Secondly, a Political Action Committee should be formed to provide some financial support to those local candidates that are willing to support pro-cycling activities.

Thirdly, events such as “Bike to Work Week” need to be expanded and supported.

Fourthly, an effective demonstration of the financial “clout” of bicyclists should be shown. Pick a day and have all bicyclists pay for everything that day with either $2 bills or $1 coins.

Fifthly, a strong outreach to the Bicycle Community should encourage following the most important traffic rules without exception. (Lights, one way streets and the like) Perhaps with T-Shirts that say “I follow the traffic laws, What about You”.

That’s a start of a program and that’s a lot more effective than CM.

With respect to CM, traffic has gotten much worse. It would have gotten much worse even if all cycling were banned. But that fact is not relevant. What is relevant is that cycling is a quick and easy scapegoat. And CM gives them support for this.

What has also changed is that Rahm has put a lot of “support” into obvious bicycle programs. And some of these programs have gotten voters mad at him. He has also earned lots of other enemies with other policies. If he loses, which is not a given, those forces that lined up against him will all have a seat at the table. And an “easy” and “noticeable” cut to the budget (even if it means nothing to the bottom line) will be to all of the bicycle programs. The new Mayor will be able to show that she is cutting the budget by cutting things that are obvious. And, of course, as always, the cuts will be for the benefit of the “children”…… (the Charter School companies…)

Reply by Simon Phearson 5 hours ago
Of course, the example of same-sex marriage cuts against your argument, since the most recent step came only after decades of in-your-face advocacy and generation-by-generation, individual-by-individual coming out to families, friends, and workplaces.

If we want car drivers to support bike infrastructure, we have to find ways to convince them that it’s in their interest to do so, and achieving that requires somehow conveying that message to them in a convincing way.
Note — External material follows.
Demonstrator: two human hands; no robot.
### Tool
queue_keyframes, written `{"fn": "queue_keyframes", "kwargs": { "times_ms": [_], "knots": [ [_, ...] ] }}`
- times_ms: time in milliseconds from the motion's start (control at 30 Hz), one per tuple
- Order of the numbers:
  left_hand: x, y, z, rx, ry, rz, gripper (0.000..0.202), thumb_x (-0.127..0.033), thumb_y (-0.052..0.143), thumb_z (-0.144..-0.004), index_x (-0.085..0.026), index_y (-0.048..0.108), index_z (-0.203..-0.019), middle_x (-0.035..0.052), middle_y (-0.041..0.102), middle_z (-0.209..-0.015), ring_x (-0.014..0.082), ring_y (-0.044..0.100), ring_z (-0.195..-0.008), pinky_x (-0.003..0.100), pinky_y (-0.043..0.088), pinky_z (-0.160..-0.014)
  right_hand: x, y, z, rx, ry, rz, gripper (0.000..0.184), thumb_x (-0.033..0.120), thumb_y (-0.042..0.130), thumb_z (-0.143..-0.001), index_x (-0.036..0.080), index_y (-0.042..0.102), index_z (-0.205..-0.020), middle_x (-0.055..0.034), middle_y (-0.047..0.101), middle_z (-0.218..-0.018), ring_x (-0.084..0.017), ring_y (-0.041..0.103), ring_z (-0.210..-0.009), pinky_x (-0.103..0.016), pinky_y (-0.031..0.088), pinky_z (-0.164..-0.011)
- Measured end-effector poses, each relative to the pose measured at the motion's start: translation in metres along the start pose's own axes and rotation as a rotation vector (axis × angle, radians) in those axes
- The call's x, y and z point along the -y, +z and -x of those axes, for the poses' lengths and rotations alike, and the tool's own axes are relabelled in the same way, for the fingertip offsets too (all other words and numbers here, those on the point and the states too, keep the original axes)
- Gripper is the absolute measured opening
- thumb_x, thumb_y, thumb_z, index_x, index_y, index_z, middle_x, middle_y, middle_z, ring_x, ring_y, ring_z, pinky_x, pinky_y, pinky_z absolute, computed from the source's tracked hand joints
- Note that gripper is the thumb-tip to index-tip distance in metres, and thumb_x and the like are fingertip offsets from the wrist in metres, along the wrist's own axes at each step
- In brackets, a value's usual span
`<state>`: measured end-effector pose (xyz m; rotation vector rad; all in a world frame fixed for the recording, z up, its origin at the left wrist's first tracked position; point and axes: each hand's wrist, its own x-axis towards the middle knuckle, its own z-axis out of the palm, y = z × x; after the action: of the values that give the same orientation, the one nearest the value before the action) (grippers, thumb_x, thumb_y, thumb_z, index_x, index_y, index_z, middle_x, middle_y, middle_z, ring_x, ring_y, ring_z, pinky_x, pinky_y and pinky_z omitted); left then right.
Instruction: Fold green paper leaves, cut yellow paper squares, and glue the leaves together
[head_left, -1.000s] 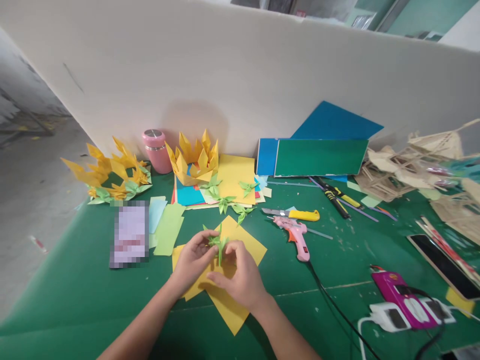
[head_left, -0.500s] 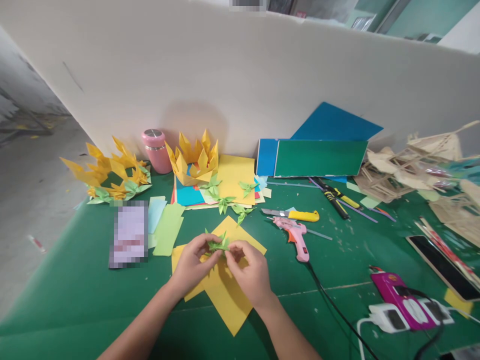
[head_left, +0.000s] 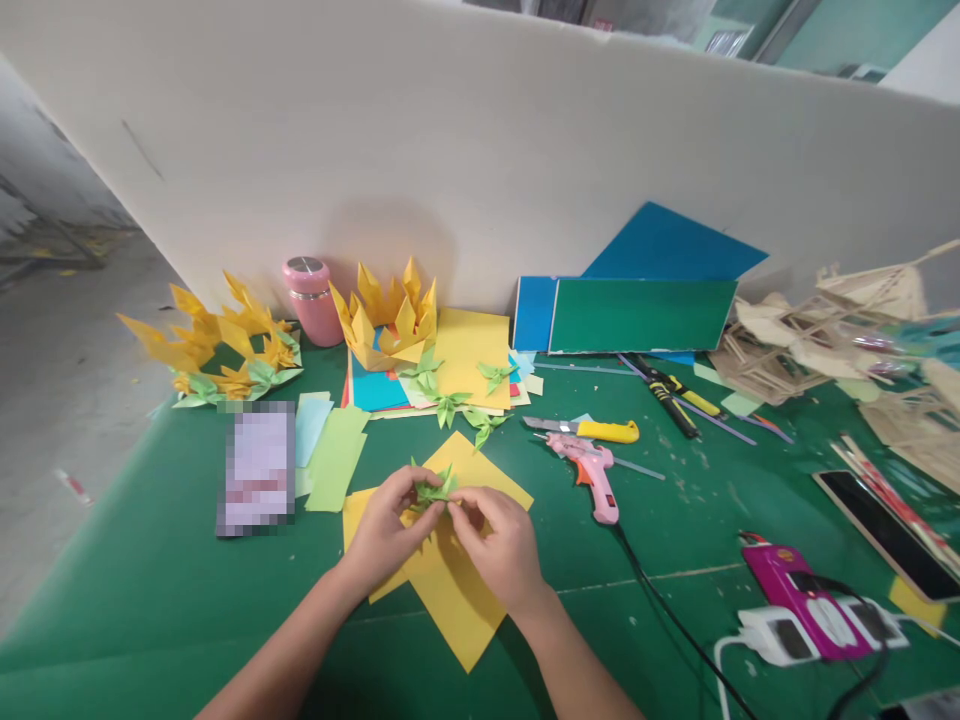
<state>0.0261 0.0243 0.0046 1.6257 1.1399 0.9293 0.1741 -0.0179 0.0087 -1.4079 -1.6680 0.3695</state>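
Note:
A green folded-paper piece with pointed leaves (head_left: 436,488) is pinched between my two hands, over yellow paper sheets (head_left: 466,610). My left hand (head_left: 394,520) closes thumb and fingers on its left side. On its right edge the fingertips of my right hand (head_left: 499,540) are pressed together. Fingers partly cover the piece. Similar green paper leaves (head_left: 486,428) lie just beyond, by a stack of coloured paper (head_left: 474,350). A yellow folded-paper crown (head_left: 390,335) stands on that stack, and another yellow crown with green leaves (head_left: 217,350) sits at the left.
Right of my hands lie a pink glue gun (head_left: 592,475), its black cord, and a yellow utility knife (head_left: 607,431). Pliers (head_left: 671,400) and a purple power strip (head_left: 806,600) are farther right. A pink flask (head_left: 315,310) stands by the white partition (head_left: 465,130).
My right fingertips have shifted slightly left along the green paper piece. My left hand keeps its hold, and the things on the table have not moved.

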Motion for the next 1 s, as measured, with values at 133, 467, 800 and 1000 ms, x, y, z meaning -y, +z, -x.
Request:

Good bike diplomacy – while always advisable – is not really a complete PR campaign.

I am not really sure what the best strategy at this point in Chicago’s maturation is. “We’re here, we’re cycling, get used to it,” may not get us there, and I tend to agree that it could be counterproductive. But you can’t organize a message or a campaign around a message like “be a good cycling diplomat” – it’s just not a clear or salient enough message. We need cyclists to be proud, organized, and together, behind a message to drivers that says, “We’re your allies: we’re helping you reduce congestion, wear and tear on roads, and pollution; we’re clearing seats on the CTA and parking spots downtown; you give us infrastructure, we’ll use it and stay out of the lane” and so on. I’m not really seeing you suggest anything like that.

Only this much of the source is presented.